- [WHAT TO PRODUCE]
How many lines in these entries contain the string "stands"? Reply with the number alone.

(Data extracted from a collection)
Start of Block

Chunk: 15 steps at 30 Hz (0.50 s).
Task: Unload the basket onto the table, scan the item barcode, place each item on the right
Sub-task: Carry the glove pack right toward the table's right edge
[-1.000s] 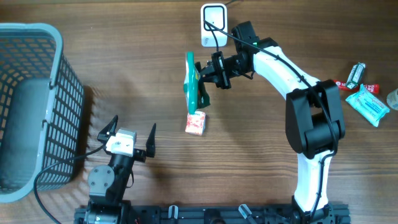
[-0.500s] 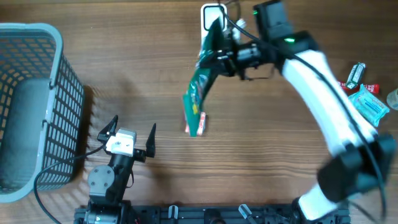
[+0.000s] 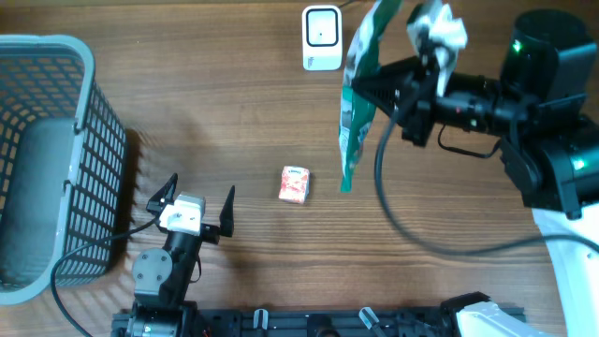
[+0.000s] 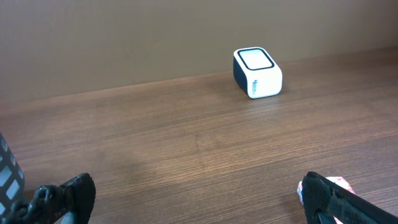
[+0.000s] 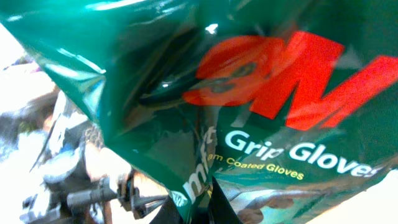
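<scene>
Wood-grain surface (image 3: pixel 234 112) carries the scanner (image 3: pixel 321 37) at its far edge and a grey basket (image 3: pixel 105 150) against its left edge. We see the right pincer (image 3: pixel 388 94) pinched shut on the green glove packet (image 3: pixel 356 112), which is held in the air just right of the scanner. We judge the packet light, floppy and slick. A hold near a sealed seam should let it hang flat, though its glossy film may glare. Our left pincer (image 3: pixel 197 195) rests spread wide near the front edge. We see nothing in the basket.
</scene>
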### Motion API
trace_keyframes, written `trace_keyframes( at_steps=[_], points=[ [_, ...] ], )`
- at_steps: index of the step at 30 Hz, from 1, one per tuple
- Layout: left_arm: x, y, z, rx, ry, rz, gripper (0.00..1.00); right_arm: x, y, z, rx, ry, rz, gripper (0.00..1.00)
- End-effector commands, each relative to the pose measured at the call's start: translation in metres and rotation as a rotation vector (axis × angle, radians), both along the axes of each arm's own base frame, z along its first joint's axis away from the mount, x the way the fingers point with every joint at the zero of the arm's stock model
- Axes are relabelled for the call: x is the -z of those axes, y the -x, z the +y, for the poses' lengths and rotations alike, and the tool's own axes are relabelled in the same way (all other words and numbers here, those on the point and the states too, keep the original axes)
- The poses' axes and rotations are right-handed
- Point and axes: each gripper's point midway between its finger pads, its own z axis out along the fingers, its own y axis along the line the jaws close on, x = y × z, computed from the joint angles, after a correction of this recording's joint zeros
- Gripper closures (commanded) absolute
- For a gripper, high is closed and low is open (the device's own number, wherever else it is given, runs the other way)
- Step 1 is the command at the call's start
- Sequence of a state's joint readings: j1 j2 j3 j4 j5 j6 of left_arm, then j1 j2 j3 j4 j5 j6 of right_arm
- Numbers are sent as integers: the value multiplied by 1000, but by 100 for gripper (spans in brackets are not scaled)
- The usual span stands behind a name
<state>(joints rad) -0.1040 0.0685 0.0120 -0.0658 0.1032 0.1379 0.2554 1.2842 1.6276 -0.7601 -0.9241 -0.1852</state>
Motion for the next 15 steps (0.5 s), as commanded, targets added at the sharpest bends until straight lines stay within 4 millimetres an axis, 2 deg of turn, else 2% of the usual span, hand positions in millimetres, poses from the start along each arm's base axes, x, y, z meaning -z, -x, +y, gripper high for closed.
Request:
trace_keyframes(
  at_steps=[1, 3, 5, 7, 10, 15],
  points=[
    [3, 1, -3, 18, -11, 3, 0, -19, 61, 15, -483, -79, -495, 95],
    [3, 1, -3, 18, -11, 3, 0, -18, 82, 13, -613, -137, -730, 95],
    [3, 1, -3, 18, -11, 3, 0, -14, 91, 11, -671, -205, -871, 96],
    [3, 1, -3, 18, -11, 3, 0, -12, 92, 11, -684, -244, -907, 96],
    [3, 1, -3, 18, -11, 3, 0, -4, 82, 16, -691, -243, -991, 96],
    [3, 1, -3, 18, -11, 3, 0, 7, 67, 20, -688, -247, -908, 96]
  ],
)
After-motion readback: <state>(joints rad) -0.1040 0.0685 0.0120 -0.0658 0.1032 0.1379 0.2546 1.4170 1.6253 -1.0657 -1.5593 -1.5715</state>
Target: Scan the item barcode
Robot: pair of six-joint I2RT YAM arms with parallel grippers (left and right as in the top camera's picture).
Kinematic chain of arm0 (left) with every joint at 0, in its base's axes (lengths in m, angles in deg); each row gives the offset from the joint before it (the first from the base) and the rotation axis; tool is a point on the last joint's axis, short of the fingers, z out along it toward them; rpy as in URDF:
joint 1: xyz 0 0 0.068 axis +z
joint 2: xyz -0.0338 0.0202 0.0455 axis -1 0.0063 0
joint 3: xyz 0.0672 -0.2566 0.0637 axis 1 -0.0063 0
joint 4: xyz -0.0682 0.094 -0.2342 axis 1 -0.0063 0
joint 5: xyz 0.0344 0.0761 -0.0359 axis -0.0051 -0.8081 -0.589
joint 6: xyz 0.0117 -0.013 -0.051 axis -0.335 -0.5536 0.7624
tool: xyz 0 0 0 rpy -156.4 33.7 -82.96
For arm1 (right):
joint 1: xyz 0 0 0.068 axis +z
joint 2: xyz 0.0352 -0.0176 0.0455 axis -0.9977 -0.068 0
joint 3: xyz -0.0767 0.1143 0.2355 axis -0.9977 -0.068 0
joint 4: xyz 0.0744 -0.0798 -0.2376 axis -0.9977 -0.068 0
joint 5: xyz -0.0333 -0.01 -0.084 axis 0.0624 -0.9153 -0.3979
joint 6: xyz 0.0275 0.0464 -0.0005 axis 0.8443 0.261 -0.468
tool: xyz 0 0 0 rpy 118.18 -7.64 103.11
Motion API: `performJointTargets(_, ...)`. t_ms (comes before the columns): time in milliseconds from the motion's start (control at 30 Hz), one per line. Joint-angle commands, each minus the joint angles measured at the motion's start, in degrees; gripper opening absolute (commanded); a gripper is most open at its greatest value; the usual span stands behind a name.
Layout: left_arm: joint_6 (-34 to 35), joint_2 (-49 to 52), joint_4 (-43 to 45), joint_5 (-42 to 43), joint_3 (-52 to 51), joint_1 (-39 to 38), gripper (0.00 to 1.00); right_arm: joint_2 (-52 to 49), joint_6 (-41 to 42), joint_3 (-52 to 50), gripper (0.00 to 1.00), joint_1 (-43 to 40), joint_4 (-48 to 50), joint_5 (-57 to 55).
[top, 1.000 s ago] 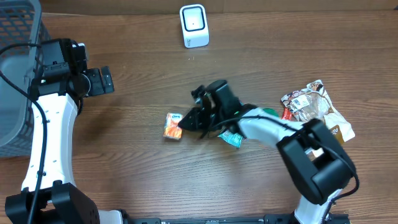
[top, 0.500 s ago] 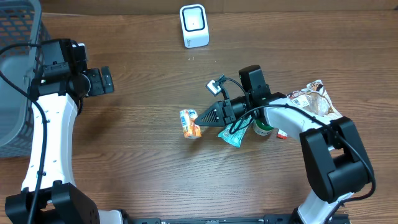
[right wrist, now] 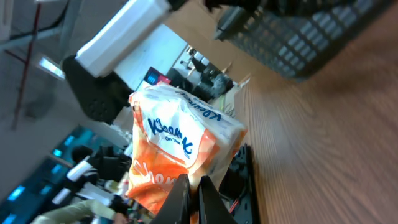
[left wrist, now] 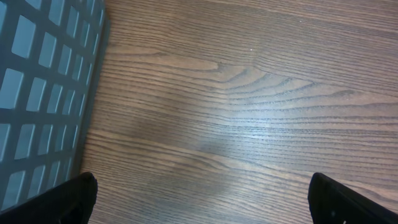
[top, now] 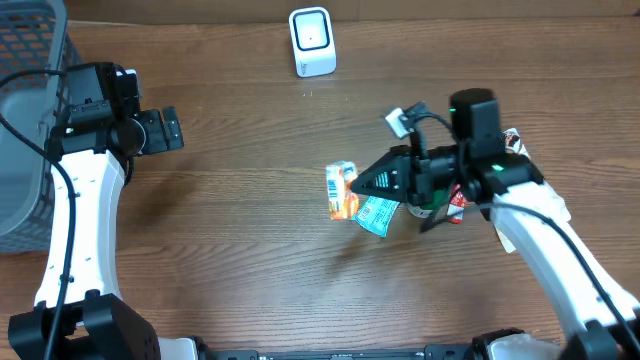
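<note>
text | orange-white packet (right wrist: pixel 184 148): blue script, seemingly "Kleenex", "On The…" beneath | else: unreadable

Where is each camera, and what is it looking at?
Overhead: above the table, looking down at both arms, scanner, basket.
Left wrist: on the left hand, looking down at table and basket; open fingertips show.
Right wrist: on the right hand, looking sideways at its pinched snack pack.
Shared: overhead also shows that snack pack.

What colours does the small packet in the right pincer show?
The packet is orange and white with blue lettering; the right wrist view shows it best.
</note>
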Motion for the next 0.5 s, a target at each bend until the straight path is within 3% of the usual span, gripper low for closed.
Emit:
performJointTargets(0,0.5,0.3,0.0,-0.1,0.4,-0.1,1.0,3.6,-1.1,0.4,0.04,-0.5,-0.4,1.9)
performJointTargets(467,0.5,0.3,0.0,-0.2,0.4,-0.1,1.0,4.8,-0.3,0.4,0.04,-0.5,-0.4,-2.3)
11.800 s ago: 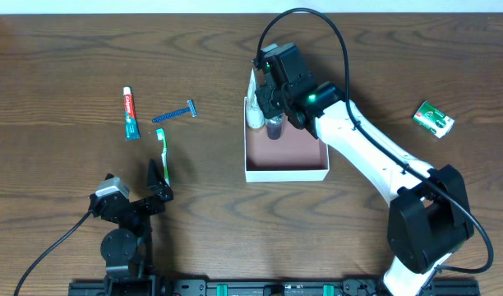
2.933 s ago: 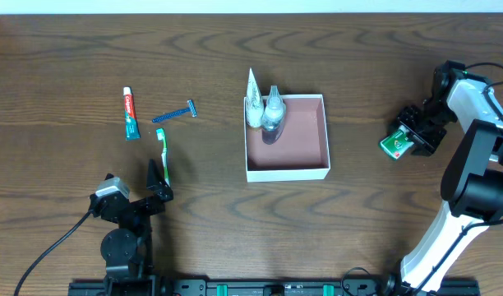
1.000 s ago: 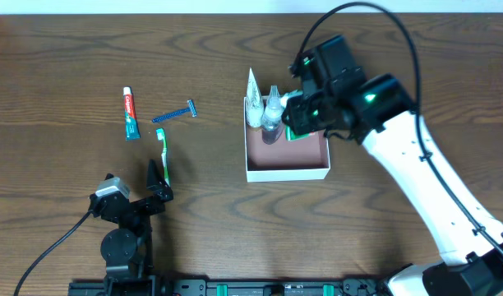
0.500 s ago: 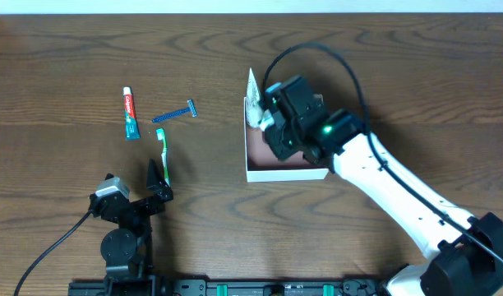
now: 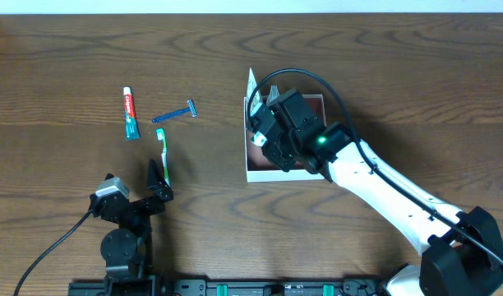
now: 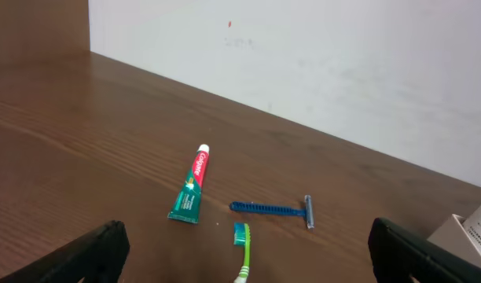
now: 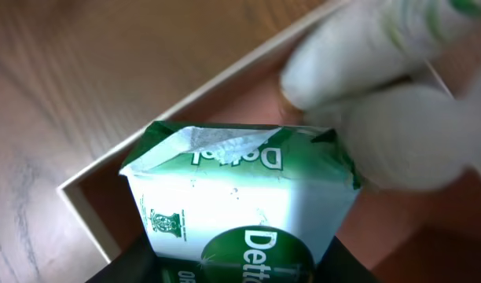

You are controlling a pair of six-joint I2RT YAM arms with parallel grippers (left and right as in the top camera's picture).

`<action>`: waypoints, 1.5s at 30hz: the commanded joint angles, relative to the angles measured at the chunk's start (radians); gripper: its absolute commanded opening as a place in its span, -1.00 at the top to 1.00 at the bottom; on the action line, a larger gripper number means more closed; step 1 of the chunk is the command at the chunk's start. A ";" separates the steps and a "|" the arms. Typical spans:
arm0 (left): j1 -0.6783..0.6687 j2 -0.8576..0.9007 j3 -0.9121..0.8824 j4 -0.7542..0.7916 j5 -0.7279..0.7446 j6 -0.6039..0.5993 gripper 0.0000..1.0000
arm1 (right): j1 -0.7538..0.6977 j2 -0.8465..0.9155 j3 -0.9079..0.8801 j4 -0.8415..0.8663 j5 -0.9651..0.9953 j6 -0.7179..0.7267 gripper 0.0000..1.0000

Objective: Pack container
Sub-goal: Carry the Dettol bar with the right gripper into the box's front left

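From above, the right gripper (image 5: 272,138) hangs over the left half of the container (image 5: 264,175), which sits mid-table. The arm hides what the gripper carries. White bottles (image 5: 252,103) stand in the box's far-left corner. Out left on the table (image 5: 62,66) lie the toothpaste (image 5: 131,113), the razor (image 5: 175,113) and the toothbrush (image 5: 163,152), all well apart from the box. The left gripper (image 5: 133,182) rests by the near edge.

From the left wrist, its fingers are spread wide with nothing between them, and those three items lie ahead on the wood.

From the right wrist, the fingers are clenched on a green soap packet (image 7: 240,212). It is held inside the container over the pinkish floor. The cream wall is just to its left and the blurred bottles are close beside it.
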 commanded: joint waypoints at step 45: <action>0.005 0.000 -0.023 -0.035 -0.011 0.016 -0.96 | 0.038 0.207 0.002 0.156 -0.090 -0.307 -0.53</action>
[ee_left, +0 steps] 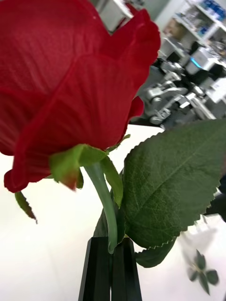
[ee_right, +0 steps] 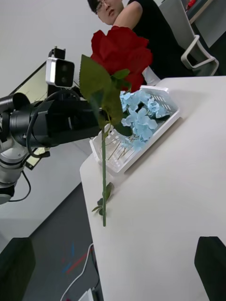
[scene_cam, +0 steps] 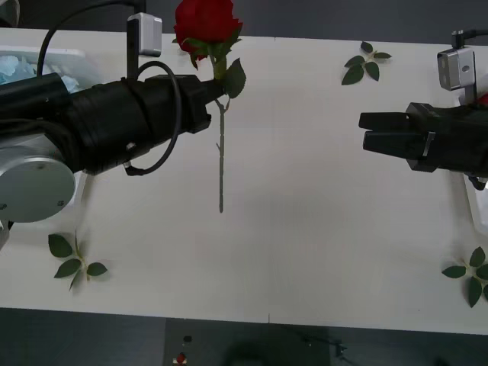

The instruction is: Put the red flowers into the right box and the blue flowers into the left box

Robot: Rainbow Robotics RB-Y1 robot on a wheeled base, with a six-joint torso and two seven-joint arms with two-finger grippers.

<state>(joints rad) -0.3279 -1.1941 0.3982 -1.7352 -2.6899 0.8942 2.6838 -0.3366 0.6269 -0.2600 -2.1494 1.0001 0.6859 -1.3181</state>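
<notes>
My left gripper [scene_cam: 219, 94] is shut on the stem of a red flower [scene_cam: 206, 24], held upright above the table with the stem's end hanging down mid-table. In the left wrist view the black fingers [ee_left: 100, 268] pinch the green stem just below the bloom [ee_left: 70, 80] and a large leaf. My right gripper [scene_cam: 367, 130] hovers open at the right, apart from the rose, with its fingers [ee_right: 211, 263] spread. The left box [ee_right: 155, 134] holds blue flowers [ee_right: 141, 115], and its corner shows behind my left arm [scene_cam: 46, 53]. The right box [scene_cam: 480, 207] shows as a thin white rim.
Loose green leaf sprigs lie at the back right [scene_cam: 366, 61], front left [scene_cam: 75, 261] and front right [scene_cam: 471, 276]. The table [scene_cam: 320, 229] ends in a front edge near the bottom of the front view.
</notes>
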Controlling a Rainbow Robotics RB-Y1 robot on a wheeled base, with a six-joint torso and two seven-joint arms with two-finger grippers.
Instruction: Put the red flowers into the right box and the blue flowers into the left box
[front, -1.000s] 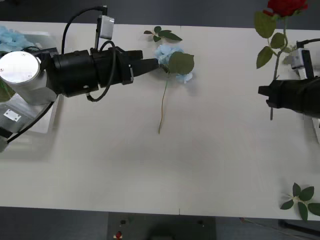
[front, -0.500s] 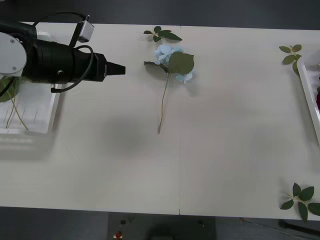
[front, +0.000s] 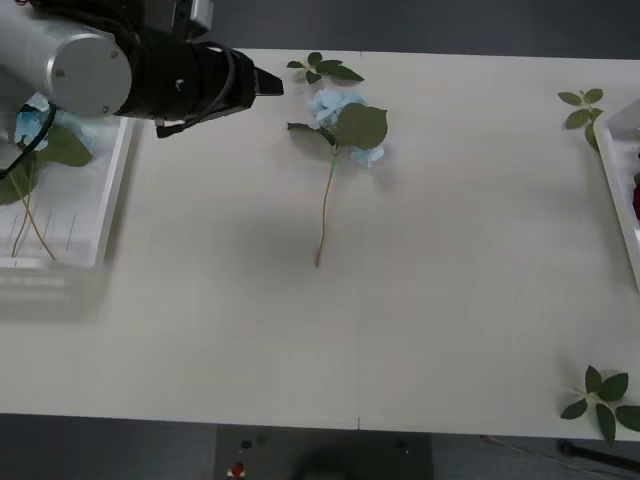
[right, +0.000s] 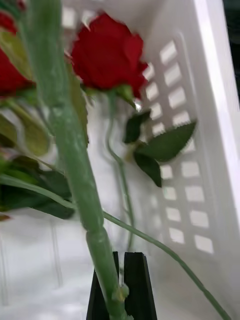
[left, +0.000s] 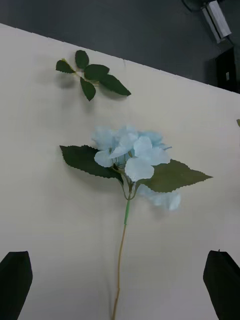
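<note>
Front view: blue flower lies bloom away, stem toward robot | left gripper jaws wide, empty; right gripper jaws clamp rose stem

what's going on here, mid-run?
Flower sorting. The left gripper is open beside one blue flower lying on the table, not yet touching it. The left box holds another blue flower. The right gripper is shut on a red flower's stem inside the right box, where other red flowers already lie. Loose leaf sprigs sit on the table.
</note>
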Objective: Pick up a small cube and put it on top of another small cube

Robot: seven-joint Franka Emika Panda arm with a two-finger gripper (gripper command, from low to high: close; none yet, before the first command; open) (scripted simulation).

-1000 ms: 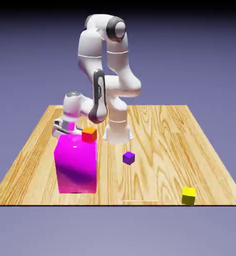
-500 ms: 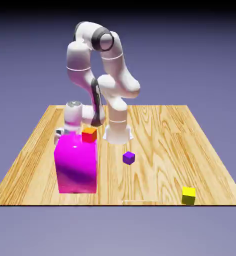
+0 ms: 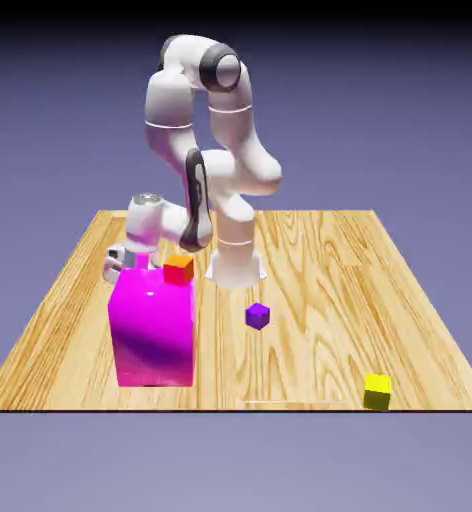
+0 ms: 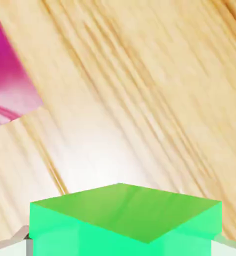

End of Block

- [SOLUTION FOR THIS TASK]
2